Dans cette tension entre devoir et sentiment, il y a un duo qui fonctionne à merveille : Maura Tierney, la mère célibataire et peinée par un fils qui file du mauvais coton, et Jeff Daniels, un homme qui s’affaisse. « American Rust », c’est la solitude gravée dans la pierre, c’est le sevrage et la douleur de ne trouver le chemin vers une vie saine. Alors oui, la série est à combustion lente, elle se laisse guider par des intrigues secondaires, pour parfois se cogner à un cul-de-sac. Mais n’est-ce pas ça le véritable sens du récit : des âmes égarées et emprisonnées dans cette ville abandonnée ? « American Rust » est une réussite.
Time (BBC – Canal+)
Un 14 octobre 2017, Mark Cobden (Sean Bean) a vu sa vie totalement basculer. Aviné, au volant de sa BMW, il fauche un cycliste, un père de famille qui plus est. Homicide involontaire, 4 ans de prison à la clé et des remords plein les bras. De l’autre côté, il y a Eric McNally (Stephen Graham), agent pénitencier intraitable à la carrière exemplaire. Lui aussi fait face aux tracas : son fils est en prison. L’info remonte jusqu’aux détenus qui le menacent. Mark et Eric se croisent, ils échangent sans jamais véritablement se lier. Ils ne font que survivre pour tenter de se sortir de ce bourbier ; deux destins différents regroupés dans le même périmètre.

Dès l’entame, la froideur du milieu carcéral vous frappe. Mais « Time », au-delà de la glaciale administration anglaise, sculpte des portraits de détenus hantés par leur passé, rongés par la douleur. Surtout, Jimmy McGovern injecte une belle humanité dans le vacarme barbare de ces prisons austères. Il ne cherche pas à coller des étiquettes sur des individus qui ont fauté une fois, une seule et unique fois.
« Time » est l’occasion de voir à l’œuvre deux acteurs immenses, d’une précision chirurgicale. Pas de scènes larmoyantes, juste des instants d’une tendresse désarmante et parfois d’une dureté implacable. 4 épisodes dosés avec retenue qui fait toute la beauté du show. Un récit intense, si beau et térébrant.
VTC (Canal+)
Autre mini-série, cette fois-ci française. Dans « VTC », Goshifteh Farahani, convaincante, se glisse sous les traits de Nora, une chauffeuse accro aux amphétamines. Sa vie n’est pas très glorieuse, elle tente de joindre les deux bouts. La jeune femme est forcée de dormir dans sa voiture en attendant de réunir assez d’argent pour obtenir la garde de sa fille. Et comme la poisse semble lui coller aux baskets, Nora apprend l’accident de son frangin, Ben (Vincent Heneine), chauffeur également. Pour le remplacer sur un boulot, elle va, sans le savoir, mettre les pieds dans un traquenard : un réseau mafieux.

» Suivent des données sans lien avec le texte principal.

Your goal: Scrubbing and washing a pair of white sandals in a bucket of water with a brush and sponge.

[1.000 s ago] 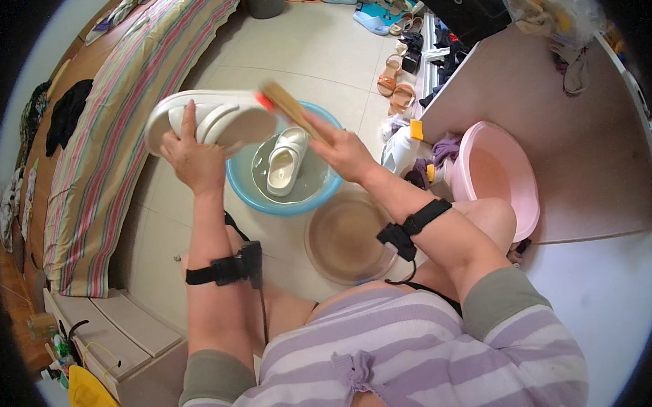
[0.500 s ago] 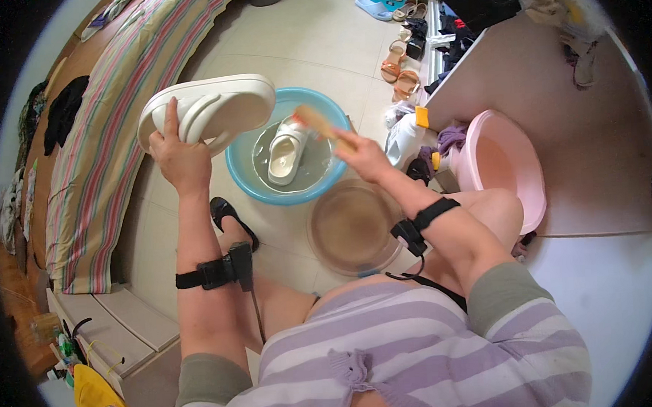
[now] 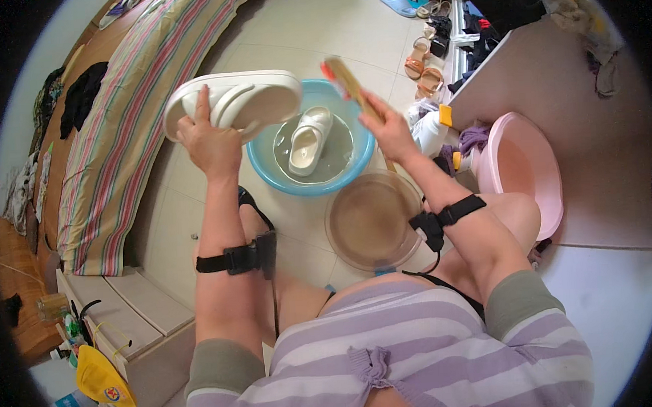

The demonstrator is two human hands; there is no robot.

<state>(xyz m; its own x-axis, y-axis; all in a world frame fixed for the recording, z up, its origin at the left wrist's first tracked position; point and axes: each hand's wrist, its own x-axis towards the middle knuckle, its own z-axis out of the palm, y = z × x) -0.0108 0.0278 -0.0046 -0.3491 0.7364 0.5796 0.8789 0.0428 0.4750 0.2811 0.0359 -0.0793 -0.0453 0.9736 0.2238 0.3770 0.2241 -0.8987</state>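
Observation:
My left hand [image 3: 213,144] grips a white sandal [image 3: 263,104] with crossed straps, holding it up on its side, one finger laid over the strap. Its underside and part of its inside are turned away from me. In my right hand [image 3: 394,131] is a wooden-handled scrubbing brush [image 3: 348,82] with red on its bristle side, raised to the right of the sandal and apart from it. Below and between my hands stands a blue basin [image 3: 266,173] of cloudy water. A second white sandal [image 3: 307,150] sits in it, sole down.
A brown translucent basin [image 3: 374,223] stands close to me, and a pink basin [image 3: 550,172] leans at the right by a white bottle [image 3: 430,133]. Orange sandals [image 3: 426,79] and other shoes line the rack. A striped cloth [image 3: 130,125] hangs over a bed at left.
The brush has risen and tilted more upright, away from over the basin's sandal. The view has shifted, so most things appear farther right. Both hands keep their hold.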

Joliment tournée, « VTC » de Julien Bittner appuie sur l’accélérateur durant 5 épisodes de 20 minutes intenses, furieux par instants. Un polar noir et urbain, se déroulant entre 18 heures et 6 heures du matin. Un processus qui rappelle le film « Locke » de Steven Knight – en moins maîtrisé. Mais « VTC » maintient une action tenue, qu’on pourrait qualifier de film découpé en 5 segments. Une belle embardée pied au plancher.